Like other artists featured in this issue—Joan Snyder, Ed Bereal—Agnes Martin chose a specific and unconventional path for herself. She desired to escape the “fascism of language,” and instead exist in an in-between state of being. She explained, “when you give up the ideas of right and wrong, you don’t get anything. What you get rid of is everything, freedom from ideas and responsibility.” Ed Bereal went the other way—throughout his career becoming more tied to radical ideas (he states in this issue: “I’m a more political animal than I used to be”). Yet, it is the distinct choosing that unites these artists. Choosing where to situate their lives and distinct practices (even if, in Martin’s case, the chosen space is a liminal one).
These lifetimes of work prove not only an undeniable technical prowess by the artists responsible, but also that dedicating a lifetime to artmaking (even with some years stepped away from it, as was the case with both Martin and Bereal) is really one of the most decisive actions a person can take. Martin’s gutting of identity and self exemplifies her dedication to Eastern philosophies, and a lifetime devoted to meaning and craft over career. Her steadfast inquiry towards the application of care and intention to her paintings is formidable.
As the internet is ceremoniously stripped of its capital I, perhaps we should take a moment to abandon our obsession with the appeal to novelty, and instead investigate if there might be something to learn from the dedication to duration proven by recent masters of craft. As we flounder through present-day concerns, and grammatical incongruities, artists like Martin remind us of the importance of slowing down and forging our own paths.
 Morris, Frances, and Tiffany Bell. Agnes Martin. Millbank, London: Tate Enterprises, 2015. Print.
 Agnes Martin/Ann Wilson, The Untroubled Mind, in Delehanty (ed.) 1973, p. 19.
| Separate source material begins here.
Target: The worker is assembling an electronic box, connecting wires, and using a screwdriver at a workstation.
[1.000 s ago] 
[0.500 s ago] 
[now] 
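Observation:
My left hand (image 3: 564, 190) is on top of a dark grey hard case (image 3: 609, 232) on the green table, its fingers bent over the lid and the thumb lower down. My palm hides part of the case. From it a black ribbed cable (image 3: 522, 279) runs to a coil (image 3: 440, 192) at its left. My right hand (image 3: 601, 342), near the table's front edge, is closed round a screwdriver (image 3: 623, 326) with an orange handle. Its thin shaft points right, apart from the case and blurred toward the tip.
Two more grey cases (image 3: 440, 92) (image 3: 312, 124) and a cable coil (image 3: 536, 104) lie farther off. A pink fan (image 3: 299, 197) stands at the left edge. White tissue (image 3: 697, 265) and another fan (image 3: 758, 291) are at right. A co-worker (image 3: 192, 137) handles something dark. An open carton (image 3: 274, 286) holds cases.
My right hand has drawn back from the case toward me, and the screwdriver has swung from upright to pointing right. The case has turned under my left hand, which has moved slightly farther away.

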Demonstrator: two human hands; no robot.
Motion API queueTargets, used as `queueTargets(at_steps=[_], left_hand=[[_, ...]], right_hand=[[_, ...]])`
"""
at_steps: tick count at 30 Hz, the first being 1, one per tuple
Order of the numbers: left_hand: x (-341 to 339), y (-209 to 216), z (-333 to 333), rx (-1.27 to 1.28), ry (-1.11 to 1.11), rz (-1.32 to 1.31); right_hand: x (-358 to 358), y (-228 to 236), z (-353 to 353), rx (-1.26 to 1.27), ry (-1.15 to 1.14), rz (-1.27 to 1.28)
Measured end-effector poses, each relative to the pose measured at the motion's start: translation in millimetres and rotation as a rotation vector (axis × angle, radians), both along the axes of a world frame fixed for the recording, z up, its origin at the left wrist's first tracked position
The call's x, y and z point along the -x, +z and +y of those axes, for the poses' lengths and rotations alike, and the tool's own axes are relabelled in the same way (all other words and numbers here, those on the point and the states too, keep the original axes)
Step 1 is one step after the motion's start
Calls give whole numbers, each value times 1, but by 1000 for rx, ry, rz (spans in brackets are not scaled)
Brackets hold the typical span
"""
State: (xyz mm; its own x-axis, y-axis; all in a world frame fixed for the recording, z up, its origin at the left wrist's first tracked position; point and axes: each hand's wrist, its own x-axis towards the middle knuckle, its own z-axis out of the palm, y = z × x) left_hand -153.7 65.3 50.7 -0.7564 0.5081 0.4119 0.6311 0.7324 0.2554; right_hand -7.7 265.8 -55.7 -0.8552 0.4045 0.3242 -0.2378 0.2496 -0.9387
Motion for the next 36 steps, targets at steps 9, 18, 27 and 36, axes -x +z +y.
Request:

 This April, the AP announced that they will officially begin using a lowercase i in the word internet. On June 1, 2016, the New York TImes followed suit. “In our view, it’s become wholly generic, like ‘electricity or the ‘telephone,’ ” explained Thomas Kent, The AP’s standards editor. See: Bromwich, Jonah. “Bulletin! The ‘Internet’ Is About to Get Smaller.” The New York Times. The New York Times, 2016. Web. 12 June 2016.